Saturday, December 29, 2012

Knitting is "in"


I can’t recall how many different articles I saw in the newspapers during the fall and just before Christmas, telling everybody that knitting is “in” and more trendy than ever. I have written about guerilla knitting here before, although I still haven’t actively joined in that movement, just enjoy seeing items when I happen to catch sight of them. (Happens not too frequently, I have to admit. Doesn’t seem to be the big thing around here, out in the country.) It is even entering advertisements, as on this one for a gas station which I found in the paper yesterday:


I’ve been a knitter almost all my life. My grandmother taught me how to knit when I must have been just six, I believe, during the summer before I started going to school. I remember the blue yarn that she had un- and rewound, hiding the tiniest little treasures while rewinding, in order to keep me eagerly knitting away so that I would quickly get to the next little goody. In the very middle there was a coin, it must have been one Deutschmark, an immeasurable amount of wealth at that time for a girl that age. And before I knew it I had grasped the secret of at least purl stitch.
After that I was constantly knitting. Ball gowns for my Barbie dolls, baby blankets for (late) babies arriving in my parents’ circle of friends, and sweaters sweaters sweaters. For a while I was knitting for money for a craft store – as a teenager I spent a lot of time on the tram going back and forth because of my daily swim practice, and filled that time with knitting. During tenth and eleventh grade I even knitted during school lessons, sometimes under the table, believing the teacher didn’t notice. I could knit without looking, at least some patterns, and the teacher never said anything...

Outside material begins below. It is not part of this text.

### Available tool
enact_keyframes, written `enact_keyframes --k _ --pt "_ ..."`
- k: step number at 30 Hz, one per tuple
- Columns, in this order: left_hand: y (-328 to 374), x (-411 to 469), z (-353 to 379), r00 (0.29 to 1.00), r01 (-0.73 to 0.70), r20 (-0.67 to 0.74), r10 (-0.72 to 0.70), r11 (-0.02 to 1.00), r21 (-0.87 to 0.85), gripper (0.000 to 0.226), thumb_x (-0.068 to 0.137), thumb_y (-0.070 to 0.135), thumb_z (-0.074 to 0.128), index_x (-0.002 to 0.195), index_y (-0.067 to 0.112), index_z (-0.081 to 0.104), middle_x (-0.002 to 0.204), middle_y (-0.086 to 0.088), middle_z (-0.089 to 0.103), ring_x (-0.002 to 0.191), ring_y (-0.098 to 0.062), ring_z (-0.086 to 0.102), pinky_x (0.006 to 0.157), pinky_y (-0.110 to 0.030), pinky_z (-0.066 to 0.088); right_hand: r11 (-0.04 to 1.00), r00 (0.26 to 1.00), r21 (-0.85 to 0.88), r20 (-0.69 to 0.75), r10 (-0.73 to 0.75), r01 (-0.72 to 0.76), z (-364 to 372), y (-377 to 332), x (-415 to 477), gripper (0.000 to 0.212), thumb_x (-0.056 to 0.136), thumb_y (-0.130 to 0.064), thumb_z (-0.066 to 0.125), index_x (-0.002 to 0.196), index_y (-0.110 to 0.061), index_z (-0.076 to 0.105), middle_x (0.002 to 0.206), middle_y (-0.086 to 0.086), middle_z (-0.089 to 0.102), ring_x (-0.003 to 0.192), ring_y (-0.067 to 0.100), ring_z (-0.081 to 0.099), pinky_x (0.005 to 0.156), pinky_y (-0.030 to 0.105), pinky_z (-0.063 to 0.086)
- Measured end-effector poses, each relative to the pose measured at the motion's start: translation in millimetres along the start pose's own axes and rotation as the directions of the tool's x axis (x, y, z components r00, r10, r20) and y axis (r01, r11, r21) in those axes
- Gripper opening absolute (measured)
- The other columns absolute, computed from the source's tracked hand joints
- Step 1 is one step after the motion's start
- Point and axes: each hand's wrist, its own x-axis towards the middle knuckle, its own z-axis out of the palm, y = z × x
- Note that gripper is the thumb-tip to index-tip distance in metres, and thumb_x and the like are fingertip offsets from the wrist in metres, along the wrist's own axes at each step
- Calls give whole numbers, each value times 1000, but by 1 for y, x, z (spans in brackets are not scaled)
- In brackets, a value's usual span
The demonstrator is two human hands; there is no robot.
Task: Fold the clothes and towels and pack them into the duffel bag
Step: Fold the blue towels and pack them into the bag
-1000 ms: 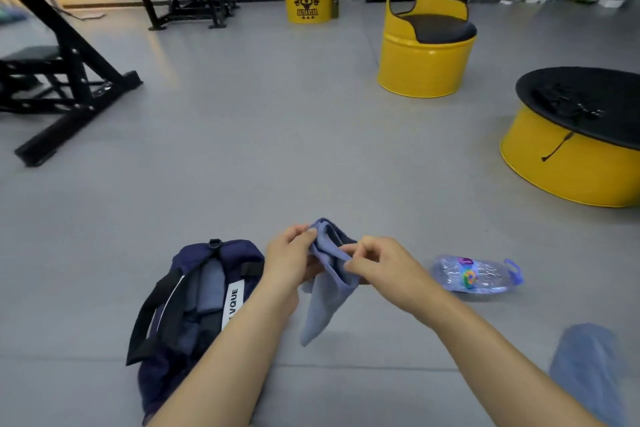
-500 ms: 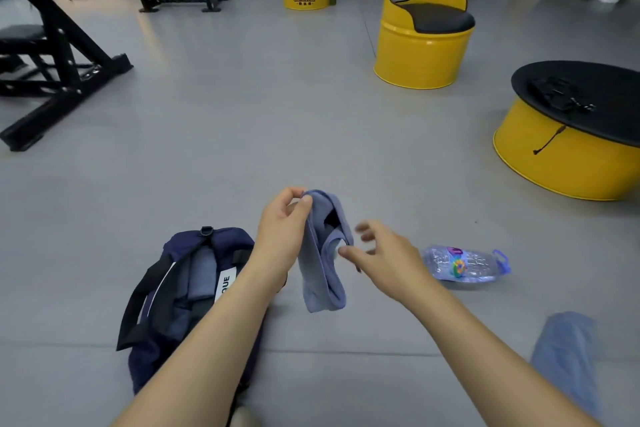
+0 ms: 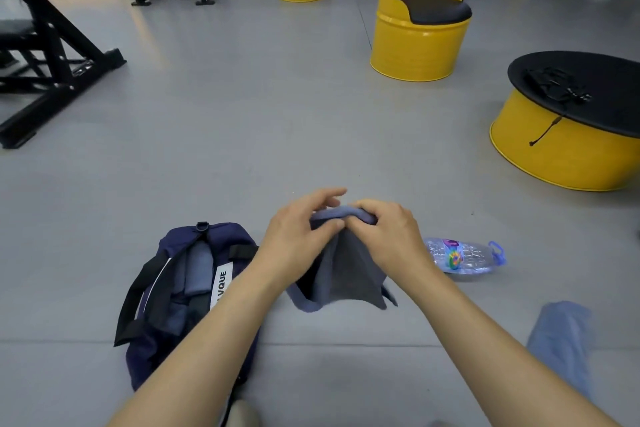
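A small blue-grey towel (image 3: 341, 274) hangs folded over in the air in front of me, above the grey floor. My left hand (image 3: 298, 236) pinches its top edge from the left, and my right hand (image 3: 388, 236) grips the same top edge from the right, the two hands nearly touching. To the left on the floor lies the navy duffel bag (image 3: 180, 288), unzipped, with folded blue cloth inside and black straps over its side. Another light blue cloth (image 3: 561, 340) lies crumpled on the floor at the lower right.
A clear plastic water bottle (image 3: 464, 256) lies on the floor just right of my hands. A low yellow drum table (image 3: 568, 149) with a black top stands at right, a yellow drum chair (image 3: 419, 38) behind it. A black gym bench frame (image 3: 52, 55) is at far left.
My right hand, which had let go and hung open beside the towel, has closed on its top edge next to my left hand. The towel now spreads wider below.
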Motion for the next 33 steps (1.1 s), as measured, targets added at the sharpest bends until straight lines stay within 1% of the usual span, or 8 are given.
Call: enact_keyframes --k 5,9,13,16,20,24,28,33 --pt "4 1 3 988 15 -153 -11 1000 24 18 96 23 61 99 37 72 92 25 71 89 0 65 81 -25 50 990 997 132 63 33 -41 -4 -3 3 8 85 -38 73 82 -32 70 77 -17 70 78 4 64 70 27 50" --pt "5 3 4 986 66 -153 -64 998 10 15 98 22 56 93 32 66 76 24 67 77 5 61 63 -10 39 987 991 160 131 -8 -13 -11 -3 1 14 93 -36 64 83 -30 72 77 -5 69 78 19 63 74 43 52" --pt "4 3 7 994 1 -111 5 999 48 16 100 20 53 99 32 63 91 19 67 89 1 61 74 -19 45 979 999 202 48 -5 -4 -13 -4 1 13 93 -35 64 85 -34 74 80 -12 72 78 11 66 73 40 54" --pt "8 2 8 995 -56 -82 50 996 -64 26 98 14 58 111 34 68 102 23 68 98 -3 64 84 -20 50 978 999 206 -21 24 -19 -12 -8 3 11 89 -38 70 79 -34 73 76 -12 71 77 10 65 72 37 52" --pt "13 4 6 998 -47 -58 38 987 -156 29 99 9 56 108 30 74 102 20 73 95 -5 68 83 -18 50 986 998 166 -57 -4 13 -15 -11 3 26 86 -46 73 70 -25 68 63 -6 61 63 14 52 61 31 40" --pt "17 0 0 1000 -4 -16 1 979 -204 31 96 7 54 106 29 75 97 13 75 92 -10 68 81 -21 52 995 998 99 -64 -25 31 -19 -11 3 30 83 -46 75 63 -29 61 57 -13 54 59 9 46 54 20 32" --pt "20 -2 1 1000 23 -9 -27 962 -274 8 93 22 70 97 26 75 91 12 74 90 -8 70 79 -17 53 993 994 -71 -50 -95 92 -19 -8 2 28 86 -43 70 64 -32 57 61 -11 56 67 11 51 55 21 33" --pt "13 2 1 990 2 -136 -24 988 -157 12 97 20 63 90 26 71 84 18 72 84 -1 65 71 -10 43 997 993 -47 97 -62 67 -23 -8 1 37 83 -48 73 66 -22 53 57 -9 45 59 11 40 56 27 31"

In a combined effort my mother and I even copied and remade the pattern of a Norwegian jacket for my grandmother, which she had worn for perhaps twenty-five years and did not  want to give up although it was getting rather threadbare. This jacket kept her comfortable during her last years of mental decline.
For a long time I saved every single swatch I made to determine the number of stitches needed, thinking I would some day combine all these into a blanket of my life as a knitter. I don’t quite remember when I threw that bag out on the occasion of a move, probably, and I am not really sure I regret having done that. It certainly would have given the chance to recount every single sweater I made, but one does accumulate so much clutter...

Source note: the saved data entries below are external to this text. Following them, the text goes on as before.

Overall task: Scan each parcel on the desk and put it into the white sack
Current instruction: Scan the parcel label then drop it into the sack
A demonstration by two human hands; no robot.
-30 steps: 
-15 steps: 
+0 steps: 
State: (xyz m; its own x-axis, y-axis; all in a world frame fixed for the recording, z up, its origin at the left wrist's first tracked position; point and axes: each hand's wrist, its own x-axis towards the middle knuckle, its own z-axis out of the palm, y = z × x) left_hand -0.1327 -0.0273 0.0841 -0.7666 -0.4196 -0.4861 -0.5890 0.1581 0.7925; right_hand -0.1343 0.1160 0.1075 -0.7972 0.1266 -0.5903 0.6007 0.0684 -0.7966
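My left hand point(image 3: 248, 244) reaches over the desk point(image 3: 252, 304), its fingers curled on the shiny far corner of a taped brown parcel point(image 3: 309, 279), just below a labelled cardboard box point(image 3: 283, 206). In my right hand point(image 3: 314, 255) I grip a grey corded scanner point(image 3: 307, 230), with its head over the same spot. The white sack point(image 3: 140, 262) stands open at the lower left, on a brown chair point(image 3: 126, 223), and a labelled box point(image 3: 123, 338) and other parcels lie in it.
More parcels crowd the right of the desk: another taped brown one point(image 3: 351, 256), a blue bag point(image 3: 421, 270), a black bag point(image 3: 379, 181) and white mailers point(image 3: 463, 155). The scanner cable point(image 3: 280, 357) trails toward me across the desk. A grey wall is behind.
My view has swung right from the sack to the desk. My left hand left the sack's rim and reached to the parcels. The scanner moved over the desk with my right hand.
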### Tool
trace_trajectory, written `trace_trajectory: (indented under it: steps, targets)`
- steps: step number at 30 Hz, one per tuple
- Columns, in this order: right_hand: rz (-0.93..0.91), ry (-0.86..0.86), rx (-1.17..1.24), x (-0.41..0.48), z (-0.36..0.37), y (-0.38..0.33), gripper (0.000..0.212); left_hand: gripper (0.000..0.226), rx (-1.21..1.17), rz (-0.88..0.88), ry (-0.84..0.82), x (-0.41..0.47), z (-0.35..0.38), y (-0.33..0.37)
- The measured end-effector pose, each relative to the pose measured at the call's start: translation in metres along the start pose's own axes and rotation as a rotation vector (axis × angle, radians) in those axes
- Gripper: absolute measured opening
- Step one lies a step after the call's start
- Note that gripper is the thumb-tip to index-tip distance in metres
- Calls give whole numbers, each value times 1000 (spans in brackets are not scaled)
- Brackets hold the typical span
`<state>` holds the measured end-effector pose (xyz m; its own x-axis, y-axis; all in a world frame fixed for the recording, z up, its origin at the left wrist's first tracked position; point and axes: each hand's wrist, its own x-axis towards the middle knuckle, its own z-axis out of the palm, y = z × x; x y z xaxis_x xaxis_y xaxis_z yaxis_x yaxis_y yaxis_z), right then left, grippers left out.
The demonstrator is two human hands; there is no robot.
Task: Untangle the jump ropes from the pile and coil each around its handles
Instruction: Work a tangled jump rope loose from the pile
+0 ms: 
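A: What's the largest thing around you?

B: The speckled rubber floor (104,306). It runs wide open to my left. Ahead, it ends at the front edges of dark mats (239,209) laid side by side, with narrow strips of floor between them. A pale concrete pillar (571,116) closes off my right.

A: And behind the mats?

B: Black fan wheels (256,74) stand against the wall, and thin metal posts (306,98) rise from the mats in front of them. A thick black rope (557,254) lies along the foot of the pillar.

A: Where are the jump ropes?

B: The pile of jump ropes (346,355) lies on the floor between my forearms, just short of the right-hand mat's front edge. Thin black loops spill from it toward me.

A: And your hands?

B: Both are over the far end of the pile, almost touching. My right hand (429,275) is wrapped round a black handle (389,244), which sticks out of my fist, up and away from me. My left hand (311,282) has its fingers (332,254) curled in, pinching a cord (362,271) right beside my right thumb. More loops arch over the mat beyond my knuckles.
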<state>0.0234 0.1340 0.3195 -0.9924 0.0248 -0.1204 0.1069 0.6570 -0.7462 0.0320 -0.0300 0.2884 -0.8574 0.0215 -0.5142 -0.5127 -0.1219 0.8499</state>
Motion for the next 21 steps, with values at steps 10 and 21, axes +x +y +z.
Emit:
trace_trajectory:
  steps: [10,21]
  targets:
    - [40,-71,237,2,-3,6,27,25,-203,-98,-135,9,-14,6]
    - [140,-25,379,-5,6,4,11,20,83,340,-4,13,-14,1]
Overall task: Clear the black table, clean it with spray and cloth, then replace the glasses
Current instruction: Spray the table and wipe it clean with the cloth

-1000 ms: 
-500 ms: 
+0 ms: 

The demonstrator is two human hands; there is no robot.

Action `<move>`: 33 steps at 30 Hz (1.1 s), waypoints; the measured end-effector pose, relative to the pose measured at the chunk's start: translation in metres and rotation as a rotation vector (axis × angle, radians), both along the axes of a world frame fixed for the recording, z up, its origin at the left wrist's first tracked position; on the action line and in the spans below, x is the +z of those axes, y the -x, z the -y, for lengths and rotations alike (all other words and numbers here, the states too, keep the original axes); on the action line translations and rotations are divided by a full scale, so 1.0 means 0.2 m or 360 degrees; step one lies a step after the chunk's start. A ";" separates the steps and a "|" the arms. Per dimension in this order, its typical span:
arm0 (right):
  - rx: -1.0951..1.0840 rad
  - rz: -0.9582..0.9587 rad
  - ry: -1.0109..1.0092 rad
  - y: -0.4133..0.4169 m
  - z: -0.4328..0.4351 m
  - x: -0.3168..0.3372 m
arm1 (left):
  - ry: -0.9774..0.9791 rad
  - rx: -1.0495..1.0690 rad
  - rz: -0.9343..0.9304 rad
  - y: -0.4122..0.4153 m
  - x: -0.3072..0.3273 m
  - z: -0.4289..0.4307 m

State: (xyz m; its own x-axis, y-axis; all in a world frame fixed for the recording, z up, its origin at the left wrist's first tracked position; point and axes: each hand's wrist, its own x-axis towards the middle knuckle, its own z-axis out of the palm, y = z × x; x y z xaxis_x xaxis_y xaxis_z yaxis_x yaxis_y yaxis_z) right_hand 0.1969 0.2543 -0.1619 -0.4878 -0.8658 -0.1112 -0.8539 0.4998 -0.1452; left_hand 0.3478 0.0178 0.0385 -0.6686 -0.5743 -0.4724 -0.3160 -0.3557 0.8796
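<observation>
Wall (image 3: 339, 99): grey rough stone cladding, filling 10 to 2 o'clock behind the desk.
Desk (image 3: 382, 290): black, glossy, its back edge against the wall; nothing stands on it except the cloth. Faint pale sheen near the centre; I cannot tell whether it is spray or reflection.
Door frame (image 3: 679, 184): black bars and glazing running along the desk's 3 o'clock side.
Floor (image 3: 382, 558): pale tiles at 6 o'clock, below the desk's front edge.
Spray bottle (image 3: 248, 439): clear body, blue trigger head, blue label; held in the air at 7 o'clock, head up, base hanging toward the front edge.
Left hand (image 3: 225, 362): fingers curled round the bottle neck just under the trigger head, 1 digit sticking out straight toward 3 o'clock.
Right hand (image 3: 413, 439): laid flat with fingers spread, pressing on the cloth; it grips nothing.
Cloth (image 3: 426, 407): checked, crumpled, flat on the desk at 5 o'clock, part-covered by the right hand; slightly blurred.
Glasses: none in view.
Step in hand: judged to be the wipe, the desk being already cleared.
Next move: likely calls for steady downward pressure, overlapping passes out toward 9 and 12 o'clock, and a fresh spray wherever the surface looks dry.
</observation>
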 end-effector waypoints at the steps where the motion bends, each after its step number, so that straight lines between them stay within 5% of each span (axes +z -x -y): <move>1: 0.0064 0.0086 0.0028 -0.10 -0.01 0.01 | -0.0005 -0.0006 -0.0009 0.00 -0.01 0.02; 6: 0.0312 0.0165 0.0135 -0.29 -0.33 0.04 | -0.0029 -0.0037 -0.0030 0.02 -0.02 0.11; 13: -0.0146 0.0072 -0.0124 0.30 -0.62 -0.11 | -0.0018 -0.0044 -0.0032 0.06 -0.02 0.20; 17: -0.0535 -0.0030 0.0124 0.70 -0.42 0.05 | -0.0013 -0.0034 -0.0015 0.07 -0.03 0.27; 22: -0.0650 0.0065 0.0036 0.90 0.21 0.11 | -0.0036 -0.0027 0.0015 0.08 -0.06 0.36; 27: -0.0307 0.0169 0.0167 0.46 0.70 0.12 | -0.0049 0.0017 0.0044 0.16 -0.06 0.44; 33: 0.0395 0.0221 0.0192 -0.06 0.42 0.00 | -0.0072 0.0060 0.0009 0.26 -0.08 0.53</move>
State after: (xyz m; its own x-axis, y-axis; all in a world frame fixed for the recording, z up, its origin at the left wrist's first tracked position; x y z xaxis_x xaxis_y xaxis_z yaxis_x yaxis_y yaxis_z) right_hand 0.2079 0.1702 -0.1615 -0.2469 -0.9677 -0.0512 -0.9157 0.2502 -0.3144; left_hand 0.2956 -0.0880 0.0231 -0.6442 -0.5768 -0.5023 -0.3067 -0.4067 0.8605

While I was writing my Ph.D. thesis I contracted tendonitis in my right arm due to computer use and had to stop knitting for a while. But hand quilting was fine, so I did not miss knitting too much. At that time yarn shops were in decline, too, it was hard to get nice yarn, and I had turned a quilter a heart.
During pregnancy, however, I gave it another try, started a baby jacket, which was finished before the baby was born, and turned to knitting socks after that. As I get older I need warm socks during winter, and I must have knit at least one hundred pairs of socks since my son was born, for me, my husband, friends, the church Christmas market, and to pay for art.

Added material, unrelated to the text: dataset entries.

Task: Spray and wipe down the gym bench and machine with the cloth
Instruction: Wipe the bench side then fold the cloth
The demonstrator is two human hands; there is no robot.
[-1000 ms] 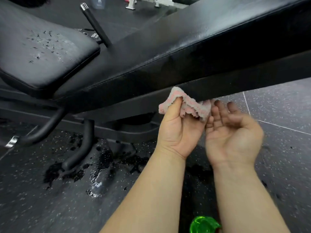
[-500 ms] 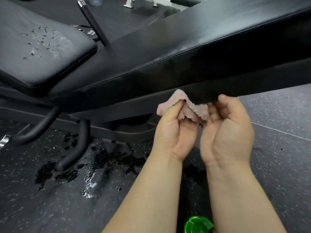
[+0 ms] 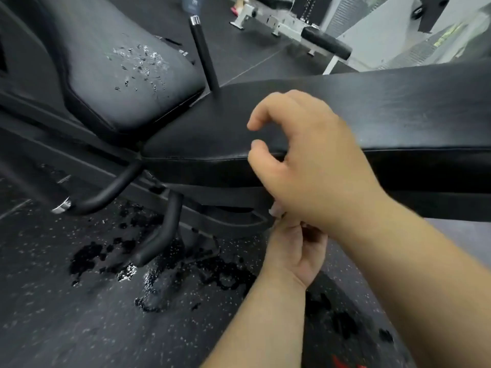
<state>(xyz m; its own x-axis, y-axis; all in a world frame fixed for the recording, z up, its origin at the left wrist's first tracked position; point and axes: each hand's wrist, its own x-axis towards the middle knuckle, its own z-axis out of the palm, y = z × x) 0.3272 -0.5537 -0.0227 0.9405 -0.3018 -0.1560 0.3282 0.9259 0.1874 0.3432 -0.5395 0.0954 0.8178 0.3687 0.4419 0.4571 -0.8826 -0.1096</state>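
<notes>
Our right hand (image 3: 313, 166) has let go of the cloth and risen over the near edge of the bench pad (image 3: 385, 115), and our view has swung so that more of the pad's top shows. The hand hovers with thumb and forefinger apart in a loose curl, holding nothing. Below it, tucked under its wrist, our left hand (image 3: 295, 251) has its fingers curled around the cloth (image 3: 275, 209). Only a small pink corner peeks out above the grip, near the underside of the bench's dark frame rail (image 3: 225, 192). Up and left of the grip lies the seat pad (image 3: 119, 75), beaded with spray droplets. Down and left of the grip, wet patches (image 3: 159, 264) darken the speckled floor (image 3: 66, 314) around a curved black foot (image 3: 164, 229).
</notes>
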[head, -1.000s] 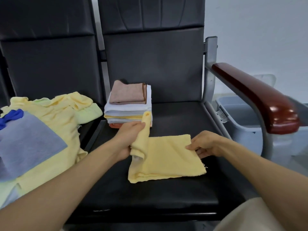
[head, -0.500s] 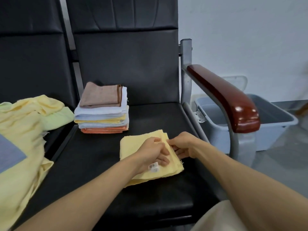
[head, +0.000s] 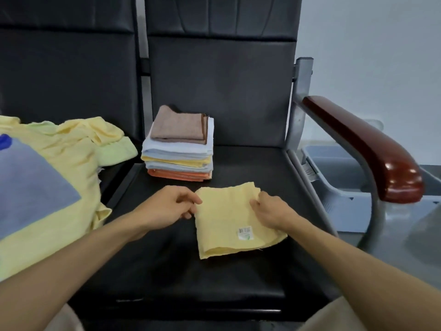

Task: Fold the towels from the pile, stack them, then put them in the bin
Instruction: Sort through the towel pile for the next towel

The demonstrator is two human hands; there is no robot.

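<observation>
A folded yellow towel with a barcode label lies flat on the black seat. My left hand pinches its far left corner. My right hand grips its right edge near the far corner. Behind the towel stands a stack of folded towels, a brown one on top. The unfolded pile of yellow, green and blue-grey towels covers the seat to the left. The grey bin sits on the floor to the right, beyond the armrest.
A metal frame with a red-brown wooden armrest stands between the seat and the bin. Black backrests rise behind both seats. A white wall is at the far right. My knees show at the bottom edge.
The yellow towel went from half-open to folded over into a smaller square. My hands moved apart from its right side to its two far corners. The camera swung back left.
</observation>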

Now that I don’t buy commercial fabrics anymore, I have to admit that I have returned to buying yarn. To my big surprise one of the first shops I saw when we moved to this town almost eight years ago was a yarn store. I found it hard to believe that possible, as so many stores that carried yarn had either changed stock or closed down altogether in larger places. But this store has recently celebrated its 25th anniversary, and moved to larger premises a few months ago. They also do a lot of business online. That’s where I bought the yarn for this recently completed vest in patchwork knitting style which I had been working on after my return from Ste. Marie-aux-Mines, while taking a break from having to be creative in quilting.


On the picture I am auditioning a selection of my numerous buttons, trying to decide which ones will be used.
But now it is time to return to creative quiltmaking. I have started work on my entry for SAQA’s “Text messages”. This picture shows my preliminary attempts at how I will deal with the required text on the quilt.